L’idée insolente de la foule qui reprend en rythme calqué sur les percus : « Assassin de la culture, rends la moula ! ». Plus tard, le peu attendu : « Siami tutti antifascisti ». Car enfin, ceux de cet autre bord ont tant dit : « Quand j’entends le mot culture, je sors mon revolver ». Manif très politique donc, et pas seulement par la présence d’écharpes tricolores (élus Verts, ou LFI). Manif surtout très diverse, où l’un des plus brillants instrumentistes de l’Orchestre de Montpellier côtoie les nombreux précaires survivant en intermittence, et les jeunes et les anciens, les agents d’organismes dédiés, les écoles, la musique et le théâtre – la danse lamentablement absente pour l’essentiel.

Diversité des discours. Un Gilet jaune en appelle à ranimer l’ardeur de « rejoindre tous ceux qui souffrent des ravages du capitalisme ». La foule entonne : « On est là, on est là, même si Kleber ne veut pas, nous on est là » (le président du département de l’Hérault s’appelle Kléber Mesquida, auquel seuls ses actuels méfaits auront permis de conquérir une – triste – notoriété médiatique nationale). Le représentant CGT élargit l’analyse, appelle sa confédération « à ne surtout pas s’enferrer dans l’esprit de conclave » (en référence à la méthode Bayrou), puisque l’option de « la stabilité par le budget », se traduit en fait par « un budget de chaos ». De destructions.

Sursaut il vient d’y avoir. Perspectives il y faut, pour consolider. Les actions de terrain vont se poursuivre dès la semaine qui vient. Elles « seront connues par les canaux habituels », indique l’une des animatrices du mouvement. Au passage sous l’arche Giral du Peyrou, les manifestants sont salués par une haie d’honneur d’étudiants, grande banderole déployée, pour inviter à leur propre assemblée générale de mobilisation jeudi qui vient à Paul-Va. Désir de convergence dans l’air, pour d’autres printemps.

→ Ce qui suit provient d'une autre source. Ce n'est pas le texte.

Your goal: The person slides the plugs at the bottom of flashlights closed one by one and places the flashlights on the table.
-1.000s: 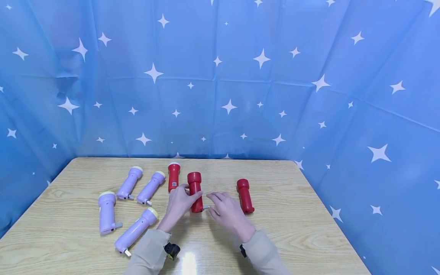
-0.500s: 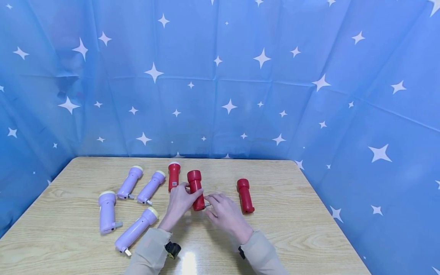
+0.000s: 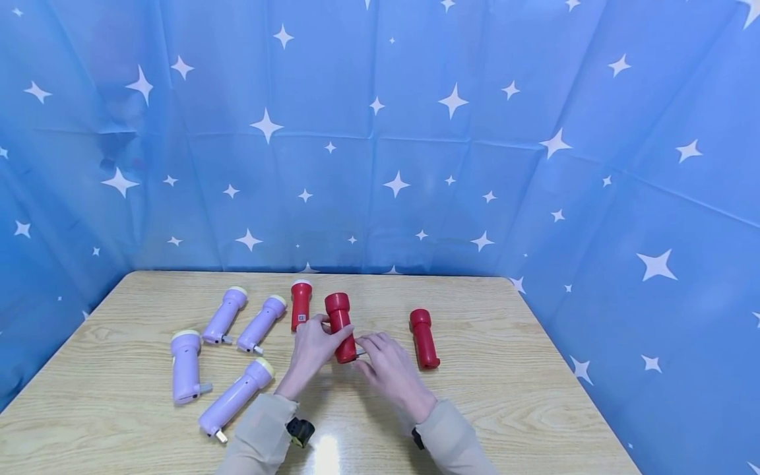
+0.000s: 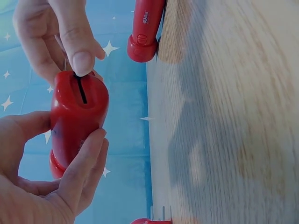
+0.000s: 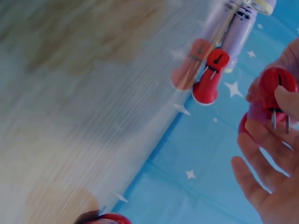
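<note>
My left hand (image 3: 311, 349) grips a red flashlight (image 3: 340, 315) round its body, with the lamp head pointing away. The flashlight's near end, seen in the left wrist view, has a slot (image 4: 81, 89). Two metal plug prongs (image 5: 274, 120) stand out from that end in the right wrist view. My right hand (image 3: 388, 363) meets this end, its thumb (image 4: 83, 63) pressing beside the slot and its fingers around the plug side. The other fingers (image 5: 252, 182) spread free. A second red flashlight (image 3: 301, 303) lies behind my left hand; a third red flashlight (image 3: 423, 340) lies to the right.
Several lavender flashlights lie on the left of the wooden table (image 3: 505, 409), the nearest lavender flashlight (image 3: 234, 399) close to my left sleeve. Most show plug prongs folded out. A blue curtain (image 3: 415, 132) with white stars hangs behind the table's back edge.
My right hand has moved left, from just beside the flashlight onto its plug end. The held flashlight has shifted slightly up and right and tilted a little. The other flashlights stay put.
</note>
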`<state>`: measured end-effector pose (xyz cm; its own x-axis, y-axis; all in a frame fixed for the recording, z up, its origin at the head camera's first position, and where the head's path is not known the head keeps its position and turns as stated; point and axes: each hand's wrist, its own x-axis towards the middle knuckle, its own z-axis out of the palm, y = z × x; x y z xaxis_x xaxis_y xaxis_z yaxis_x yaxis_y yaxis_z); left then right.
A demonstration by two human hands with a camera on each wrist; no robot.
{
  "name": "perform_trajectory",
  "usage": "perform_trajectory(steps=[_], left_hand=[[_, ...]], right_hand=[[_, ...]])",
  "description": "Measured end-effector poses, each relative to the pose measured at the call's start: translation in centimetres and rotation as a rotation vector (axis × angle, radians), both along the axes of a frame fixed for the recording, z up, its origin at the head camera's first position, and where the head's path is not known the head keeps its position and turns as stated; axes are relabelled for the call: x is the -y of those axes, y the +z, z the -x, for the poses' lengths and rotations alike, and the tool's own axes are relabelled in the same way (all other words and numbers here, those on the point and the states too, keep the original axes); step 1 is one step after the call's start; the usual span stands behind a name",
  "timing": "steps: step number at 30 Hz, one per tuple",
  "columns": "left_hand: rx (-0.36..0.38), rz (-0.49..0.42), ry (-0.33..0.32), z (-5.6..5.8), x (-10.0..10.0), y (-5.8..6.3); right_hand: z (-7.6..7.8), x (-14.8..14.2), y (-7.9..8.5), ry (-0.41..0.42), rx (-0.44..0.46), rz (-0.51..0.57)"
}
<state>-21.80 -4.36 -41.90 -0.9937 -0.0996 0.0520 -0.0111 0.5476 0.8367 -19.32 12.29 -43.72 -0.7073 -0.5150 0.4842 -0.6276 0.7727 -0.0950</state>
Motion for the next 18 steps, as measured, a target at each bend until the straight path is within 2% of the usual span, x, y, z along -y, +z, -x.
perform_trajectory(steps=[11,18], left_hand=[[-0.025,-0.001,0.01,-0.06,-0.18,0.13],[-0.055,0.013,0.011,-0.19,-0.3,0.06]], right_hand=[[0.0,0.25,-0.06,0.02,-0.068,0.059],[-0.1,0.36,-0.06,0.016,-0.081,0.086]])
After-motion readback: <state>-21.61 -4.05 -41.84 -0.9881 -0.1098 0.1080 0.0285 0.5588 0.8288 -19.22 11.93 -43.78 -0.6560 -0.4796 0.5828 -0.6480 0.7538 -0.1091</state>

Et c’est d’ailleurs à Michèle, étudiante, que revient d’avoir su prononcer un discours travaillé, émouvant autant que percutant, à hauteur des exigences extrêmes de la période. Citation de Paul Valéry pour commencer : « Tout peuple qui s’endort en liberté se réveillera en servitude ». Poursuivant : « Nous pouvons encore déchirer l’obscurantisme qui menace. Il nous reste le droit de nous rassembler, de créer, d’affirmer notre humanité. La démocratie ne meurt que si on la laisse mourir ». Plus ce tacle d’humour : « Comment notre président qui a épousé sa professeure de théâtre pourrait laisser mourir l’art qui lui a permis d’être initié en amour ? »

Plus vert, à l’autre extrémité générationnelle, le tonitruant Constant Kaïmakis rappelle qu’il est d’origine grecque, bien placé pour conclure que « Kleber Mesquida est au socialisme ce que les champignons à la grecque sont à la cuisine hellénique ». Tout ça avait vraiment la pêche.